Love may be sanctified and ennobled by its commitment to the unconditional horizon of perfection, but what makes love real in the human world seems to be our moving, struggling conversation with that wanted horizon rather than the actual arrival.

The hope for, or the declaration of a purely spiritual, unconditional love is more often a coded desire for immunity and safety, an attempt to forgo the trials of vulnerability, powerlessness and the exquisite pain to which we apprentice ourselves in a relationship, in raising a family, in a task we love and desire.

The hope for unconditional love is the hope for a different life than the one we have been given. Love is the conversation between possible, searing disappointment and a profoundly imagined sense of arrival and fulfillment; how we shape that conversation is the touchstone of our ability to love in the real inhabited world.

The true signature and perhaps even the miracle of human love is helplessness, and all the more miraculous because it is a helplessness which we wittingly or unwittingly choose; in our love of a child, a partner or a road we have to take against all the odds.

Our roads and journeys of love are always lived through beautiful humiliations, through disappointments, and through forms of imprisonment: of our own or another’s strange behavior or simply subject to the seasonality of the world; the arriving weather of existence always blowing through once stable lives and many times, blowing us apart.

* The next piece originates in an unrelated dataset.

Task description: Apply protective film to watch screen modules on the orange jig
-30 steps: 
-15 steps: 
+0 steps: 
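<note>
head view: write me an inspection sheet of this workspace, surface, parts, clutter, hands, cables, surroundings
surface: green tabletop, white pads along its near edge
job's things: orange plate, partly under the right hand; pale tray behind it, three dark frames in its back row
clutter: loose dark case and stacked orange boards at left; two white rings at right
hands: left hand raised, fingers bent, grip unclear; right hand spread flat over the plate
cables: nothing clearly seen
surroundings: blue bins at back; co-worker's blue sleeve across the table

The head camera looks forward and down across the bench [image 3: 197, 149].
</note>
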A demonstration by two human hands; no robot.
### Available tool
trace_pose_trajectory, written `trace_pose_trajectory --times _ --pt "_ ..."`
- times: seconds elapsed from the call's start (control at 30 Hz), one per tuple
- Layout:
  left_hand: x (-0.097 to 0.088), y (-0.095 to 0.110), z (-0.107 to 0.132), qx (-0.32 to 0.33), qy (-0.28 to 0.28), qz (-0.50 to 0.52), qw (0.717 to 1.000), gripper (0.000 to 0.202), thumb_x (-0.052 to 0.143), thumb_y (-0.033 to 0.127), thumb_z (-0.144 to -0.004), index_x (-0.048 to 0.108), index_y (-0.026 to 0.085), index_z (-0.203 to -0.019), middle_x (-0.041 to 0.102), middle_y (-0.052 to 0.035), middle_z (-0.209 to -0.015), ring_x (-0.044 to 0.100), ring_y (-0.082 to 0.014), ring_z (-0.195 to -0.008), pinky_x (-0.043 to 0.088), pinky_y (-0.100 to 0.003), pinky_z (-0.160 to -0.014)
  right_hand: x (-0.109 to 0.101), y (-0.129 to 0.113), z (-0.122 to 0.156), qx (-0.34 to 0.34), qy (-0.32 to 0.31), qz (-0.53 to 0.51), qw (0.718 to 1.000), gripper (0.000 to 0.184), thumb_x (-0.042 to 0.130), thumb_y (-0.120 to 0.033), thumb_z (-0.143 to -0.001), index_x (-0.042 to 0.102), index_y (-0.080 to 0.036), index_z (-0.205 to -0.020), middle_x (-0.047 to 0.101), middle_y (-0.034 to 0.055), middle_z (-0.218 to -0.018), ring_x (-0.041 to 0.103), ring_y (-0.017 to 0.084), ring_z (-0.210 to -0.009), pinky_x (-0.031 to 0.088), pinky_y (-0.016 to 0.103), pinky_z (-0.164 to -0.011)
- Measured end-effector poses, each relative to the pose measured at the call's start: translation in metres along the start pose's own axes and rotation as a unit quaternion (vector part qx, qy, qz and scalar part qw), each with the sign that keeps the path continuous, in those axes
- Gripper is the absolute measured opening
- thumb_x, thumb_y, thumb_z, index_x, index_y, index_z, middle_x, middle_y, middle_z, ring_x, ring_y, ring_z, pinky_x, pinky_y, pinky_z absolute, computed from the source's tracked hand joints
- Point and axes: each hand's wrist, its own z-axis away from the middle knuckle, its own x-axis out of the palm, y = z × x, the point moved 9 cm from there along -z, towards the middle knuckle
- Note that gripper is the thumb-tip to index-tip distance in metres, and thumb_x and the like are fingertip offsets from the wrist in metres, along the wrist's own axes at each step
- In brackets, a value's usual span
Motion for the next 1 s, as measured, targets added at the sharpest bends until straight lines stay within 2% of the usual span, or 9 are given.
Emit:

Unconditional love is the beautiful hoped for impossibility, and yet we could not fully understand the nature of our helplessness without looking through the lens of that hoped-for perfection. We are creatures who do not get to choose between what we want and what is wanted of us, and we seem to embody the full vulnerabilities of love only when we dwell at the moving frontier between this wanting and being wanted.

The invitation is made to us every day whether we desire it or no, to enter a deeply human world of robust vulnerability, shot through with a sometimes joyful, more often difficult helplessness; to risk ourselves in the conditional world in which we live and to accept that there is no possible path we can follow where we will be untouched by the heartbreak, the difficulties and the joys that move us and move through us.

Conditional or unconditional, the only path possible seems to be in giving our self unconditionally to the conditionality of each overwhelming, disturbing and rewarding, guise of love.